Study analyzes walking movements to detect nervous system disorders

Scientists from Rutgers University linked the genetic disorders Fragile X and SHANK3 deletion syndrome—both associated with autism and health problems—to walking patterns by analyzing the microscopic movements of those wearing motion-sensored sneakers.

Study analyzes walking movements to detect nervous system disorders
A Rutgers study used statistical techniques and sneaker technology to examine walking patterns of young and aging adults and those with neurological conditions. Image Credit: Rutgers University.

The process identifies gait problems 15 to 20 years before their clinical diagnosis and can aid in robust intervention models to preserve brain structure and function.

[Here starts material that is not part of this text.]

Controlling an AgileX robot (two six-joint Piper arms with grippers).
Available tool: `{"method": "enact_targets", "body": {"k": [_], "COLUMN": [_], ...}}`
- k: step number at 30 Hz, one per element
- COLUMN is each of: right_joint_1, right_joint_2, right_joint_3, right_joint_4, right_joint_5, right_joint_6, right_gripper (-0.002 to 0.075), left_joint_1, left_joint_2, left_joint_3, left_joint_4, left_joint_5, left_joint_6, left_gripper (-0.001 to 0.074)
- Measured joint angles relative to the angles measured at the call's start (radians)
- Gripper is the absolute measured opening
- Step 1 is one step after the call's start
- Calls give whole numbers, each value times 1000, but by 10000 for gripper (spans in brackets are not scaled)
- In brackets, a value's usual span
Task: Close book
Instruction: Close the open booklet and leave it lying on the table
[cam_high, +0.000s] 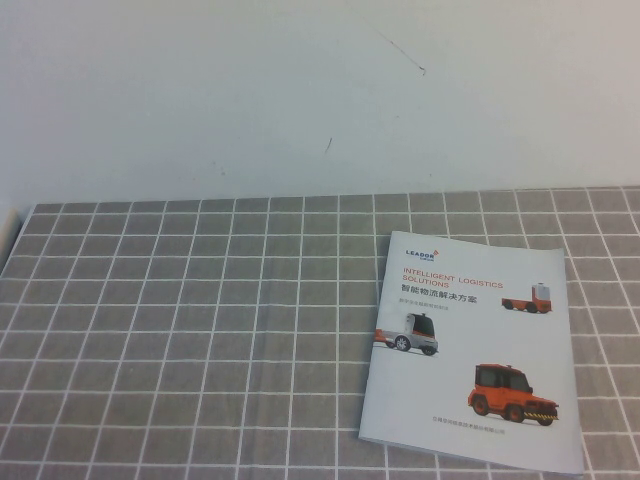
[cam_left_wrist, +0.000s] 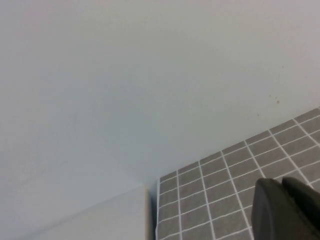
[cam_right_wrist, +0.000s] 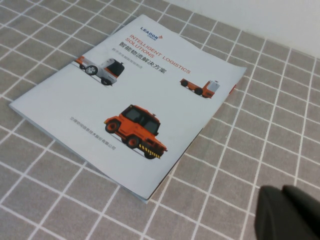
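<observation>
Book closed flat, lower right, so left gripper and right gripper sit clear at lower-right wrist-frame corners; opening indeterminable

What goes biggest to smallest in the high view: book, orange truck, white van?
Largest first: book, orange truck, white van. The left gripper is at the mat corner, right gripper near the book.
</observation>
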Motion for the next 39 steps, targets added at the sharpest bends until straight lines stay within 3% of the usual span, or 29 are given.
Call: {"method": "enact_targets", "body": {"k": [5,7,21,39], "right_joint_1": [0,0,0,0], "right_joint_2": [0,0,0,0], "right_joint_3": [0,0,0,0], "right_joint_4": [0,0,0,0], "right_joint_5": [0,0,0,0], "right_joint_6": [0,0,0,0], "right_gripper": [-2,-2,-2,-2], "left_joint_1": [0,0,0,8], "left_joint_2": [0,0,0,0], "left_joint_3": [0,0,0,-2], "left_joint_4": [544,675,918,1051], "left_joint_5": [55,79,392,398], "left_joint_6": [-605,-788,-1361,-1361], "left_gripper": [-4,-4,-4,-4]}}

The research was published in the Nature Scientific Reports journal.

Walking patterns can be a revealing trait of health, but gait symptoms of disorders like Fragile X can escape the naked eye for years until they are visibly noticeable.”

Elizabeth Torres, Study Co-Author and Professor of Psychology, Rutgers University-New Brunswick

Elizabeth Torres is also the director of the Sensory Motor Integration Lab.

Given issues with anatomical differences—such as people with longer or shorter limbs—and disease complexity, it has remained challenging to use walking patterns to screen nervous system disorders more broadly, across disorders impacting people of different ages and developmental stages.”

Elizabeth Torres, Study Co-Author and Professor of Psychology, Rutgers University-New Brunswick

Around 1 in 468 men and 1 in 151 women are carriers of the abnormal gene that induces Fragile X syndrome, according to the National Fragile X Foundation. The National Organization for Rare Disorders states that more than 30% of individuals with SHANK3 deletion need two or more chromosome analyses before identification of the deletion.

Moreover, the evaluated prevalence is 2.5–10 per million births with an equal likelihood of males and females being affected. In the current research, scientists analyzed the walking movements invisible to the naked eye in 189 individuals to identify nervous system disorders.

The microscopic movements are identified by employing statistical methods devised by Torres and causal forecasting techniques devised by Rutgers graduate student Theodoros Bermperidis, along with wearable motion-sensored sneakers developed by Stevens Institute of Technology associates.

The scientists gathered gait data from many patients and individuals without any disorders employing heart rates, video, and wearable technology like a Fitbit. Participants took part in a simple walking task wearing the smart shoes that gathered an assortment of signals across the body and feet.

Torres and her group examined how the spikes obtained from microvariations in the movements’ stream, differed from moment to moment and the rate at which it differs. Rather than taking grand averages that reject these spikes as noise, the researchers analyzed valleys, peaks, and neighboring points encompassing the peaks, and resolved vital lags in the spikes’ timing.

The research offers a framework to help determine the early departure of normal walking patterns in healthy young individuals—both for Fragile X carriers and normal aging participants. The technique helps separate a random draw of the population with autism-related disorders.

Given that Fragile X and SHANK3-related syndromes remain high in other neurological conditions such as autism, Fragile X-associated tremor/ataxia syndrome, and Parkinson’s, this is an important way to detect signs of abnormal patterns.”

Theodoros Bermperidis, Study Lead Author, Psychology Department, Rutgers University

The study illustrates that gait declines normally with typical aging, but the knee, hip, and ankle joints and the leg, thigh, and foot bones are the initial limbs affected by aging.

Doctors encounter the problem of identifying a patient that comes to their office for the first time exhibiting unusual gait patterns. Torres states that biosensors coupled with analytics and the practitioners’ broad experience can together provide much more precision in diagnosis.

Source:
Journal reference:

Bermperidis, T., et al. (2021) Optimal time lags from causal prediction model help stratify and forecast nervous system pathology. Scientific Reports. doi.org/10.1038/s41598-021-00156-2.